Her head bobs to the surface, but it isn’t enough. Even though her bare feet will burn against the concrete, I beg her to come up onto dry land.
“I can bring you a towel,” I say. “I can bring sandals.”
She pulls herself up. Her pale white body drips. She wraps her arms tightly around her skin to shield herself from my gaze. She is in a bathing suit, and she is shivering.
“Everyone is cold when they first get out of the pool,” I explain. For some reason I am yelling.
She rolls her eyes. She feels lectured to. She feels pressured.
Concealing her butt cheeks with a seat cushion taken from a plastic chair, she searches for our daughter in the lawn. The grass has grown taller in her absence. She finds her and presses her into her shoulder but then gazes back at the pool. The sun has already turned her skin a hot pink.
“It’s really common to go through this,” she says.
I nod my head vigorously. It feels good to agree on something.
“There are blogs,” she says, “There are whole books about it.” Her voice isn’t the way I remember it, but it’s been such a long time that I’m not sure what’s changed.
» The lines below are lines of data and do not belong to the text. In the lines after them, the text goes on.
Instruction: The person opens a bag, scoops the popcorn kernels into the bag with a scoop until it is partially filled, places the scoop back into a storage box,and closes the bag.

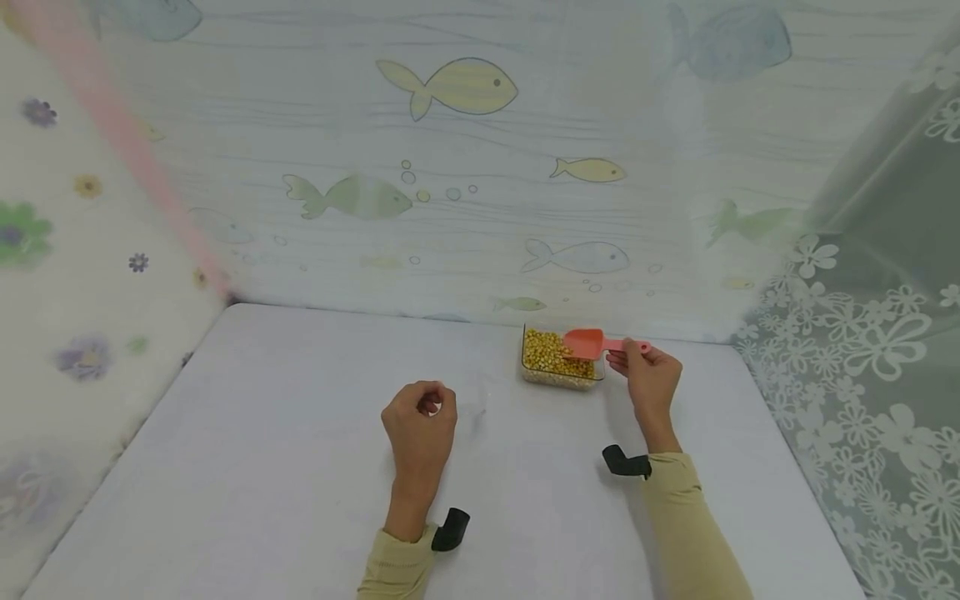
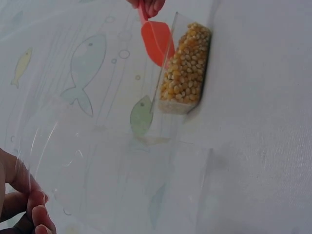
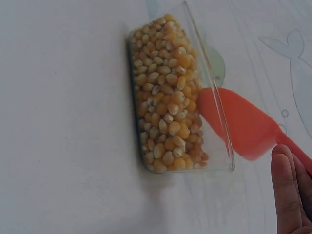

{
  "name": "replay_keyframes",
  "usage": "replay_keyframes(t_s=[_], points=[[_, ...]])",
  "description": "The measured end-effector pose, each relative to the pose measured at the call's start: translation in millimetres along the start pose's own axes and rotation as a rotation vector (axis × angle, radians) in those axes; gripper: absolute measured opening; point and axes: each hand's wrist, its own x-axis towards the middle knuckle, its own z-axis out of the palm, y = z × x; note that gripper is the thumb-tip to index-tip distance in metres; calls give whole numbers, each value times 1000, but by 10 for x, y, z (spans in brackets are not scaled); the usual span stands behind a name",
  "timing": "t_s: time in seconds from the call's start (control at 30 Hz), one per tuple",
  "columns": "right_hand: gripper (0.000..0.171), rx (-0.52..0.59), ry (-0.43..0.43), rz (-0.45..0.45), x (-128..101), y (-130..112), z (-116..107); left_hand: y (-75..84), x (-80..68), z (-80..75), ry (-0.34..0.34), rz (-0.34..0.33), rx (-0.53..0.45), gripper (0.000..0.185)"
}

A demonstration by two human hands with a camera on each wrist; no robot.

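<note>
My right hand [image 1: 654, 383] pinches the pink handle of a small red-orange scoop [image 1: 585, 343]. The scoop's blade dips over the rim into a clear rectangular container [image 3: 141, 165] filled with yellow corn kernels [image 3: 165, 97]. In the right wrist view its front edge meets the kernels. My left hand [image 1: 422, 425] is to the left of the container, nearer to me, with fingers curled. Between its thumb and fingertips it grips the edge of a clear plastic bag [image 2: 122, 180], which spreads to the right in the left wrist view and shows no contents.
A white cloth-covered table [image 1: 262, 467] lies under both hands. Behind the container rises a backdrop [image 1: 465, 233] printed with fish. A flowered panel [image 1: 82, 333] stands at the left, and a lace curtain [image 1: 862, 400] hangs at the right. Each sleeve bears a black mount [image 1: 452, 530].
</note>
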Motion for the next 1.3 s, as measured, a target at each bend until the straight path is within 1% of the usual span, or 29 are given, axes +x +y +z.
replay_keyframes(t_s=[0.1,0.2,0.33,0.53,0.6,0.73,0.9,0.97,1.03,1.2,1.3], points=[[33,-7,-18,26,4,-26,-19,1,4,0,-1,-1,-1,12],[32,-35,-54,75,-3,-31,-18,-1,7,-1,-3,-2,1,12],[34,-52,-106,133,-17,-4,36,4,18,-3,-1,-2,3,12],[39,-18,-139,217,-13,59,105,0,17,1,5,5,-3,12],[40,13,-139,262,-8,72,101,-1,13,1,5,3,0,11],[38,118,-133,369,4,91,69,4,7,-1,2,-5,8,11],[19,262,-108,462,-1,99,25,12,5,-7,-4,-16,9,10],[13,305,-93,482,-7,100,11,12,5,-10,-7,-21,9,10],[12,328,-76,490,-15,98,-2,12,4,-11,-11,-23,7,10],[16,350,-30,491,-18,88,-39,7,8,-10,-15,-22,11,10],[18,383,-19,511,-13,73,-65,8,11,-12,-14,-24,15,9]])
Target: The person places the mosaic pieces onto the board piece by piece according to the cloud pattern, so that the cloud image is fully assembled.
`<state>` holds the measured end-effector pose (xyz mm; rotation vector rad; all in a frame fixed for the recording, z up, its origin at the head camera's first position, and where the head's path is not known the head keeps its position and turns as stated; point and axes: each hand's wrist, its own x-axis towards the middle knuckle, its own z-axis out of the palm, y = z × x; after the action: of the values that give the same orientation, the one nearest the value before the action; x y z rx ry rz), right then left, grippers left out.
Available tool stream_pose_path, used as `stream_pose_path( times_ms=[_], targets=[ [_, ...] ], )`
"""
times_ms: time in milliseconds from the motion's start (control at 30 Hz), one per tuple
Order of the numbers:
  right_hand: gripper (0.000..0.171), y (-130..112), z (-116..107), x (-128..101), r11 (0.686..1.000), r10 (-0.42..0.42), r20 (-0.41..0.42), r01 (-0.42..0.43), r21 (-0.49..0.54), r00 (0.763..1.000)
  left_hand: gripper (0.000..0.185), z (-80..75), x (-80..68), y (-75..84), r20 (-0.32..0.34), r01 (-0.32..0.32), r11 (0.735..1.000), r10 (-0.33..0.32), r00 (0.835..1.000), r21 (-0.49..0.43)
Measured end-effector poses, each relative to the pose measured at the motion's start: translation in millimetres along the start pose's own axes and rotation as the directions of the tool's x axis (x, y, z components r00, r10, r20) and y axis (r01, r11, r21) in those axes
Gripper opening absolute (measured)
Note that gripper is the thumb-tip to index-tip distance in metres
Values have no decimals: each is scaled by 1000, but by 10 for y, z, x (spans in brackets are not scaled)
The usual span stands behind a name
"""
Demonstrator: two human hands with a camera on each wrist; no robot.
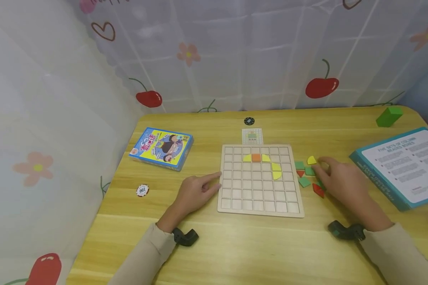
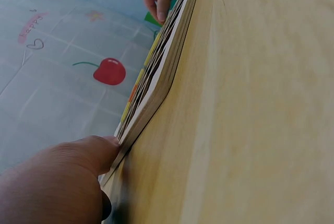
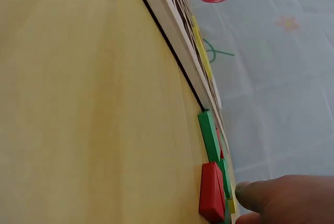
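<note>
A wooden grid board (image 1: 260, 204) lies in the middle of the table, holding an orange square (image 1: 256, 157) and several yellow curved pieces (image 1: 276, 171). My left hand (image 1: 196, 192) rests flat on the table with its fingertips against the board's left edge (image 2: 151, 104). My right hand (image 1: 340, 180) lies over a cluster of loose green (image 1: 304, 182), red (image 1: 318, 190) and yellow (image 1: 312, 160) tiles right of the board. Its fingers are loosely bent and touch the green tiles (image 3: 210, 135); a red tile (image 3: 211, 191) lies just beside them. Whether it pinches one is hidden.
A pattern card (image 1: 252, 135) and a black disc (image 1: 249, 121) lie behind the board. A blue card box (image 1: 161, 147) and a "100" chip (image 1: 142, 190) sit at left. A teal-edged instruction box (image 1: 403, 166) and a green block (image 1: 388, 116) sit at right. Cherry-print curtains surround the table.
</note>
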<state>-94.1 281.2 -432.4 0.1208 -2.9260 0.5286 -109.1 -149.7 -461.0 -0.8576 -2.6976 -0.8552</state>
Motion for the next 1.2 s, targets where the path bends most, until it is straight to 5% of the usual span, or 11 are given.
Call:
stream_pose_path(
  times_ms=[367, 833, 1200],
  targets=[
    [42, 12, -62, 232, 999, 5, 176, -11, 33, 984, 35, 14, -6, 28, 1, -2, 1000, 2, 1000, 2],
    [44, 17, -73, 309, 987, -14, 175, 41, -153, 985, 35, 3, -4, 20, -12, -4, 1000, 4, 1000, 8],
    [37, 29, -53, 287, 990, -1, 166, 25, -140, 986, 35, -8, -1, 26, -14, -14, 1000, 14, 1000, 7]
  ],
)
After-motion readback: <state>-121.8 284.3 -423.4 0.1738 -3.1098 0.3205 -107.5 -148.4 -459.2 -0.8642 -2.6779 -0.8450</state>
There’s a cold gush of wind. I can tell she’s uncomfortable.
“You have to towel yourself off,” I warn. “Put on warm clothes.”
Her muscles tense.
“Sometimes you act as if my job is to have all the problems,” she says, “and yours is to pick them apart.”
“You’re living in the swimming pool,” I remind her.
She starts to cry, but the tears blend with the pool water dripping down her face.
“I’ll hold my breath as long as I can,” I offer, enraptured by my own capacity for self-sacrifice. It was her turn to be grateful. It was her turn to repent.
Instead of diving into the pool, she sits down at the edge and dips her legs in. She submerges her body slowly without making a sound.
Every once in awhile, the surface of the water ripples, and I peer down into its depths, fearing the worst. But my wife is still at the bottom, basking in the glow of the pool’s florescent light.
It’s not her body’s movements but the wind that chops the surface. Our daughter laughs as the breeze caresses her hair. She stares intently at the swaying branches as it pushes through the trees.
My life doesn’t matter anymore, I want to say to her, only yours. Then I notice that her pink onesie is stained blackish-green from her hip nearly all the way up to her armpit. She stares at me, perfectly calm. A second later, she is screaming.
I race her inside and tear off her clothes, getting baby shit beneath my fingernails and all over the buttons of my shirt. She keeps screaming as I change her diaper. She screams when I give her a bath, when I feed her a bottle, when I read her the first few sentences of her favorite book.
She keeps screaming and screaming and screaming.